5. (SBU) We will propose a revision of the USD 1.2 billion
Coalition Support Fund program to reward measurable combat
operations instead of mere troop sustainment and presence.
Congressional approval is pending for efforts to restructure
DOD assistance into a Pakistan Counterinsurgency Capabilities
Fund (PCCF) that will allow the USG to determine the type and
amount of COIN equipment Pakistan procures, condition that
procurement on training/performance, and allow us to shift
funds to reward success and exploit opportunities. PCCF will
complement USD 300 million in longer-term FMF COIN programs
for the regular armed forces and the Frontier Corps and
augment USD 40 million in State/INL assistance already
provided to the Frontier Corps.


6. (C) To build the "hold" element of COIN, we are
initiating a USD 100 million program focused first on a
robust train and equip program for the police in NWFP and
related training for local forces with jurisdiction in the
Federally Administered Tribal Areas (FATA). We will shift
the current emphasis from individual to unit training and
supplement this with continued ATA and ICITAP programs. In
addition, we will continue to support civil/military
cooperation to assure that "hold" operations are successfully
transitioned into "build" opportunities.


7. (SBU) We will shift our management of foreign assistance
funds to a geographic approach, rather than the current
sectoral approach. There are five major geographic areas in
which the nexus of poverty and despair and the presence of
radical and militant elements are breeding extremism --
FATA/NWFP, southern Punjab, northern Sindh, Karachi, and
Baluchistan. We will focus initially on 25 districts in
these areas, where we will create synergies among governance
and development projects to provide jobs, improve delivery of
local services like education and healthcare, increase the
efficiency of the energy and agricultural sectors, and combat
corruption. In the FATA, we will continue small-scale
development, education, health and livelihood programs and
build the capacity of the FATA Secretariat to implement them.

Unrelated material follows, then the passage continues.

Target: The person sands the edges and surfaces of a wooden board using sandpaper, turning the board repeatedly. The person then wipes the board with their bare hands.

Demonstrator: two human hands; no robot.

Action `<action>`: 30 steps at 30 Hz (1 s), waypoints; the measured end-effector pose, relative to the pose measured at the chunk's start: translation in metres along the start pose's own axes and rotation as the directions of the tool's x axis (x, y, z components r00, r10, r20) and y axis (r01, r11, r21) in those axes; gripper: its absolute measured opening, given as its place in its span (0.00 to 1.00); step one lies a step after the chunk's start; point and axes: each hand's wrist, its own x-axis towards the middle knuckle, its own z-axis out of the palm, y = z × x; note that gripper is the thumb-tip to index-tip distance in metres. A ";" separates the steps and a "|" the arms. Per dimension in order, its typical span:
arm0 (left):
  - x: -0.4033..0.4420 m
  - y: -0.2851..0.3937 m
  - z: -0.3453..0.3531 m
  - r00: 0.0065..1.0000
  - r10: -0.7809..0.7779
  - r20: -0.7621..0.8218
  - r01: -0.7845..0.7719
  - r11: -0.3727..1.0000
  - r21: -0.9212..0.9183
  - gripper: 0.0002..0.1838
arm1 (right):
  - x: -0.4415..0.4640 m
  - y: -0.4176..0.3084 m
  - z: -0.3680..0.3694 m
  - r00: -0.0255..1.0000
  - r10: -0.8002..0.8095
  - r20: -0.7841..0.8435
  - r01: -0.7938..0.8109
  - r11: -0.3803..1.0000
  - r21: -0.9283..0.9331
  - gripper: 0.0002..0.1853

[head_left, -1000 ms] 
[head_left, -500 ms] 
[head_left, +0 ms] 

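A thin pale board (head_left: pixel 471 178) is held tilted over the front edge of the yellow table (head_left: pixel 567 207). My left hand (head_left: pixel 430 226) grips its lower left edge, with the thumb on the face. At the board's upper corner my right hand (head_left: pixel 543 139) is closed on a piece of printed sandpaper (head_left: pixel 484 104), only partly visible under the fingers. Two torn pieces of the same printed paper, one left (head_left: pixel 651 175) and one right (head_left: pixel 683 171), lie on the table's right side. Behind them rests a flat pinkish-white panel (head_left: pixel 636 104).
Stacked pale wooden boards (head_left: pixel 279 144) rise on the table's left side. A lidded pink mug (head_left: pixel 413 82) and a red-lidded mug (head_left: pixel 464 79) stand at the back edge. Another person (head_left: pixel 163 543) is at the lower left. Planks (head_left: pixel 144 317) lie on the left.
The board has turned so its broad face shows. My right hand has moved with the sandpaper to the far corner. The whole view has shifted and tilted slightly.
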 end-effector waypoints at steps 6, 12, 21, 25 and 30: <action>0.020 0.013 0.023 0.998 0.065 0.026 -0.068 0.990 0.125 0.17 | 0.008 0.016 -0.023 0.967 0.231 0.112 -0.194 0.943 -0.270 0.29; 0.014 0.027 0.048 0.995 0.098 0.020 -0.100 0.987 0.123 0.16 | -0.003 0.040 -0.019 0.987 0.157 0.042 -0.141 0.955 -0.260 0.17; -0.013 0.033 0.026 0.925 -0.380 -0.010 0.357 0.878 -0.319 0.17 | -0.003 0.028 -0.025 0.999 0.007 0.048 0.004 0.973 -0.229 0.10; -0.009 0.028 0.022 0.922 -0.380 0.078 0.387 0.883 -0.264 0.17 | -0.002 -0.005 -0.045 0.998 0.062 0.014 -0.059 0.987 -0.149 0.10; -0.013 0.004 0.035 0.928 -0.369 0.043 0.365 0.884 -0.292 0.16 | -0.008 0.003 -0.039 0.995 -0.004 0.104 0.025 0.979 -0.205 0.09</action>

8. (SBU) Although our main focus will be on the geographic
areas, there are several programs that must proceed on the
national level, in order to support and sustain progress at
the local level. We will continue to strengthen Pakistan's
parliamentary democracy, help build national policies that
improve energy efficiency and management of water resources,
assist the Government of Pakistan with strategic
communications, and continue humanitarian programs in support
of internally displaced persons (IDPs) affected by combat
operations. On a macro-economic level, to help address
budget support needs as estimated by the IMF, we will pledge
USD 400 million (as part of a USD 1 billion commitment) at
the Tokyo Donors' Conference. We will ensure this support's
consistency with the IMF/World Bank/Asian Development Bank
economic policy framework by conditioning its disbursement on
the GOP's taking measurable steps to expand democratic
political institutions and government transparency and
accountability; promote education and health services; and
reform policies that are holding back, in particular, the
energy and agriculture sectors, such as reform of the tax
code. We will also press the GOP to make continued progress
fulfilling its IMF commitments, to improve the investment
climate, and to advance stalled efforts to improve the
protection of intellectual property rights. International
donor coordination has been extremely weak; we must work to
ensure that the newly-proposed World Bank Trust Fund and
Friends of a Democratic Pakistan initiatives will improve
coordination of longer-term assistance programs.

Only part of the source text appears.